PROBLEM STATEMENT
Every line from the top of the records below through the one containing "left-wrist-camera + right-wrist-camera" must be copied exactly, and the pictures must not be.

RECORDED DATA
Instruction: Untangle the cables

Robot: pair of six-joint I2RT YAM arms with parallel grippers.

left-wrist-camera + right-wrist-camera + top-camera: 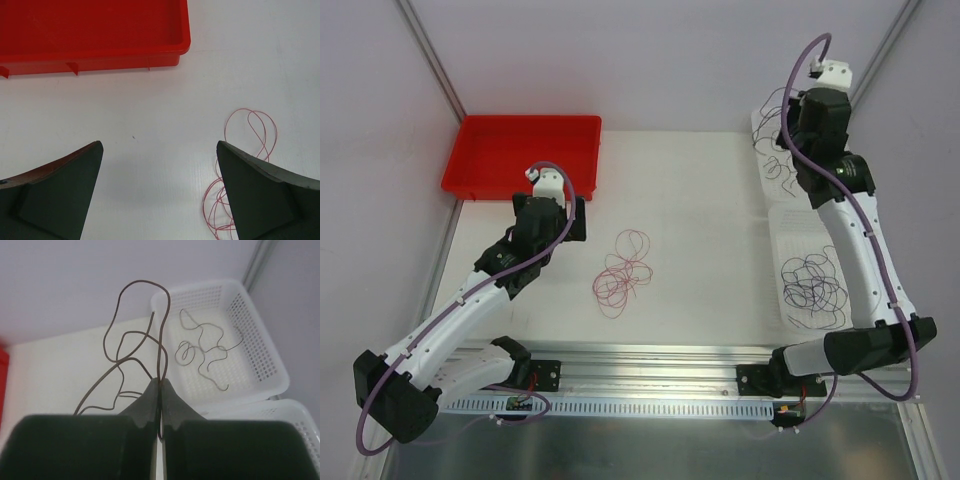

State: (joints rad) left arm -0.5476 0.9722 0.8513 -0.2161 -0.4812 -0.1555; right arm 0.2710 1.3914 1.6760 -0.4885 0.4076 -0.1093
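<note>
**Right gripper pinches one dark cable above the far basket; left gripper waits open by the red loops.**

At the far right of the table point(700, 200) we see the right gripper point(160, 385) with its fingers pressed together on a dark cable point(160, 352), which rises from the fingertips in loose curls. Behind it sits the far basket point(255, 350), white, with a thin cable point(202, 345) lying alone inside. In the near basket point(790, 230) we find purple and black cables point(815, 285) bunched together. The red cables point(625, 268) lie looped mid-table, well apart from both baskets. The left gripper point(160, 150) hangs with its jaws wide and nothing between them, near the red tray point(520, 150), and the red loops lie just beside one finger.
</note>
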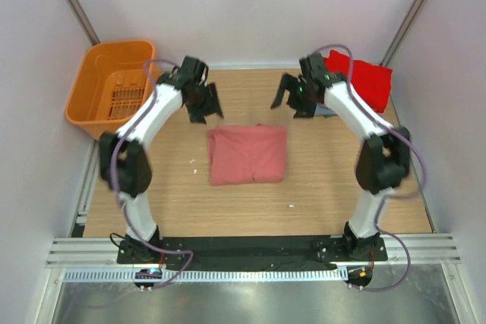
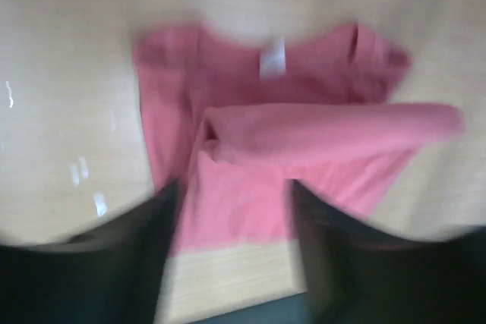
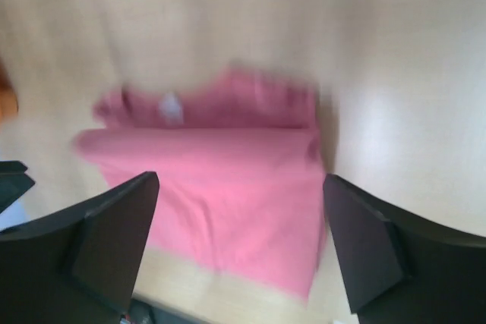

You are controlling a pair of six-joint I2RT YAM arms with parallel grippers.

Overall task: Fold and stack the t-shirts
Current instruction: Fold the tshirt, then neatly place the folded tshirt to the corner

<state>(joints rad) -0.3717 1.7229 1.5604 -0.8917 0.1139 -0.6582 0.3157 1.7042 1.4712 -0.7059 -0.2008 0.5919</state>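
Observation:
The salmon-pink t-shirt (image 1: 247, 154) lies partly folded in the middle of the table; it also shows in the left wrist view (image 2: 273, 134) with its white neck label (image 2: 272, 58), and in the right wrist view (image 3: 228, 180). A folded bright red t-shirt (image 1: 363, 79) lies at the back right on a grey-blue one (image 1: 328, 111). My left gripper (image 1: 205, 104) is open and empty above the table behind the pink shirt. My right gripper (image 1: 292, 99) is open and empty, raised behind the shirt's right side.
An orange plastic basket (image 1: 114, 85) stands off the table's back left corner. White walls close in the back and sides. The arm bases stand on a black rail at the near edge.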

SOLUTION
Instruction: Untangle the cables

Robot: pair of six-joint I2RT YAM arms with parallel grippers.

left-wrist-camera + right-wrist-camera + top-camera: 

This output is complete, and the exercise is done.